[TRY IT]:
In full and without alteration, print the entries that follow.

(Extracted records)

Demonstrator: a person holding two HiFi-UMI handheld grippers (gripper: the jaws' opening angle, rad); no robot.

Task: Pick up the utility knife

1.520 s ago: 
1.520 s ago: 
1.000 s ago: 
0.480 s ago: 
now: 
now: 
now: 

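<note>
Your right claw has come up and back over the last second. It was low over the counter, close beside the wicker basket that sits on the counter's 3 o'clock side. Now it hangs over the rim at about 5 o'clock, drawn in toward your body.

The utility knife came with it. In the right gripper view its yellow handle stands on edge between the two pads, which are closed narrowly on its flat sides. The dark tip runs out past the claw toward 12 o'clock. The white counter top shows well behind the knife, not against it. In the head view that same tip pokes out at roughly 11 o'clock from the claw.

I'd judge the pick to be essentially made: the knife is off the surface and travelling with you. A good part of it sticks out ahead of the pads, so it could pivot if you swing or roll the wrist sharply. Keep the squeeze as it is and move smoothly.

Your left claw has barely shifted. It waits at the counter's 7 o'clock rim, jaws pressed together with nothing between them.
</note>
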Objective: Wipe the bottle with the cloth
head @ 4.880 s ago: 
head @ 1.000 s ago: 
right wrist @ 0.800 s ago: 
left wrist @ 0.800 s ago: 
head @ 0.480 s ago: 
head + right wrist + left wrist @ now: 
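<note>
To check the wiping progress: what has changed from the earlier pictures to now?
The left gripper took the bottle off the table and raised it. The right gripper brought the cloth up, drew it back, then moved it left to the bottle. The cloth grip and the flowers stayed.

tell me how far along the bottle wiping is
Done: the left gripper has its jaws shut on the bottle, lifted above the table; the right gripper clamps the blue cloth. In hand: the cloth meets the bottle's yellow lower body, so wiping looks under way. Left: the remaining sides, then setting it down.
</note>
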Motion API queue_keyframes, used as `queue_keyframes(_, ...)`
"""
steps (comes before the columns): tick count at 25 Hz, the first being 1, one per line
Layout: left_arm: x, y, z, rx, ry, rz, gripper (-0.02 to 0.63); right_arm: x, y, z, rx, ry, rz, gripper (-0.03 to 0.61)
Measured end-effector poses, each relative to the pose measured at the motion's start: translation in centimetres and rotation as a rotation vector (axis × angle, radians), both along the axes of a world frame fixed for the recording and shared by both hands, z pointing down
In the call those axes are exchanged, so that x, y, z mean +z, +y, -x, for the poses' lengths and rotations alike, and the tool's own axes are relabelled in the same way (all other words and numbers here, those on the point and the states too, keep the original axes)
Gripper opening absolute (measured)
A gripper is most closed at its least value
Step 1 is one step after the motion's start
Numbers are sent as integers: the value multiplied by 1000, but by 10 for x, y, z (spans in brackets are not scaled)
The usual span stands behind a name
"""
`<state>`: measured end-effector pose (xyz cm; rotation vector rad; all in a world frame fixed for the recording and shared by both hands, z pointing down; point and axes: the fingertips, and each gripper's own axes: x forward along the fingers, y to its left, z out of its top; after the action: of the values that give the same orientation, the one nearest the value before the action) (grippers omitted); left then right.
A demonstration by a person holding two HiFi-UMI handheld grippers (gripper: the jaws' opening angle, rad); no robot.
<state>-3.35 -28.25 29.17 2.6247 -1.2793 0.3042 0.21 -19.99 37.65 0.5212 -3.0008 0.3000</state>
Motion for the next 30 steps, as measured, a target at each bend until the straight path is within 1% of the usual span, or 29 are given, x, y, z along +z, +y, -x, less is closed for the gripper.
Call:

[SOLUTION TO THIS PROBLEM]:
Demonstrator: a person holding two HiFi-UMI handheld grippers (gripper: the jaws' opening angle, rad); no robot.

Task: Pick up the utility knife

1.520 s ago: 
1.520 s ago: 
1.000 s ago: 
0.480 s ago: 
now: 
now: 
now: 

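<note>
Your right claw has come up and back over the last second. It was low over the counter, close beside the wicker basket that sits on the counter's 3 o'clock side. Now it hangs over the rim at about 5 o'clock, drawn in toward your body.

The utility knife came with it. In the right gripper view its yellow handle stands on edge between the two pads, which are closed narrowly on its flat sides. The dark tip runs out past the claw toward 12 o'clock. The white counter top shows well behind the knife, not against it. In the head view that same tip pokes out at roughly 11 o'clock from the claw.

I'd judge the pick to be essentially made: the knife is off the surface and travelling with you. A good part of it sticks out ahead of the pads, so it could pivot if you swing or roll the wrist sharply. Keep the squeeze as it is and move smoothly.

Your left claw has barely shifted. It waits at the counter's 7 o'clock rim, jaws pressed together with nothing between them.
</note>
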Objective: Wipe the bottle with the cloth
head @ 4.880 s ago: 
head @ 1.000 s ago: 
right wrist @ 0.800 s ago: 
left wrist @ 0.800 s ago: 
head @ 0.480 s ago: 
head + right wrist + left wrist @ now: 
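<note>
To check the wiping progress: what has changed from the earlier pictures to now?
The left gripper took the bottle off the table and raised it. The right gripper brought the cloth up, drew it back, then moved it left to the bottle. The cloth grip and the flowers stayed.

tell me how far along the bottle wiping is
Done: the left gripper has its jaws shut on the bottle, lifted above the table; the right gripper clamps the blue cloth. In hand: the cloth meets the bottle's yellow lower body, so wiping looks under way. Left: the remaining sides, then setting it down.
</note>
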Motion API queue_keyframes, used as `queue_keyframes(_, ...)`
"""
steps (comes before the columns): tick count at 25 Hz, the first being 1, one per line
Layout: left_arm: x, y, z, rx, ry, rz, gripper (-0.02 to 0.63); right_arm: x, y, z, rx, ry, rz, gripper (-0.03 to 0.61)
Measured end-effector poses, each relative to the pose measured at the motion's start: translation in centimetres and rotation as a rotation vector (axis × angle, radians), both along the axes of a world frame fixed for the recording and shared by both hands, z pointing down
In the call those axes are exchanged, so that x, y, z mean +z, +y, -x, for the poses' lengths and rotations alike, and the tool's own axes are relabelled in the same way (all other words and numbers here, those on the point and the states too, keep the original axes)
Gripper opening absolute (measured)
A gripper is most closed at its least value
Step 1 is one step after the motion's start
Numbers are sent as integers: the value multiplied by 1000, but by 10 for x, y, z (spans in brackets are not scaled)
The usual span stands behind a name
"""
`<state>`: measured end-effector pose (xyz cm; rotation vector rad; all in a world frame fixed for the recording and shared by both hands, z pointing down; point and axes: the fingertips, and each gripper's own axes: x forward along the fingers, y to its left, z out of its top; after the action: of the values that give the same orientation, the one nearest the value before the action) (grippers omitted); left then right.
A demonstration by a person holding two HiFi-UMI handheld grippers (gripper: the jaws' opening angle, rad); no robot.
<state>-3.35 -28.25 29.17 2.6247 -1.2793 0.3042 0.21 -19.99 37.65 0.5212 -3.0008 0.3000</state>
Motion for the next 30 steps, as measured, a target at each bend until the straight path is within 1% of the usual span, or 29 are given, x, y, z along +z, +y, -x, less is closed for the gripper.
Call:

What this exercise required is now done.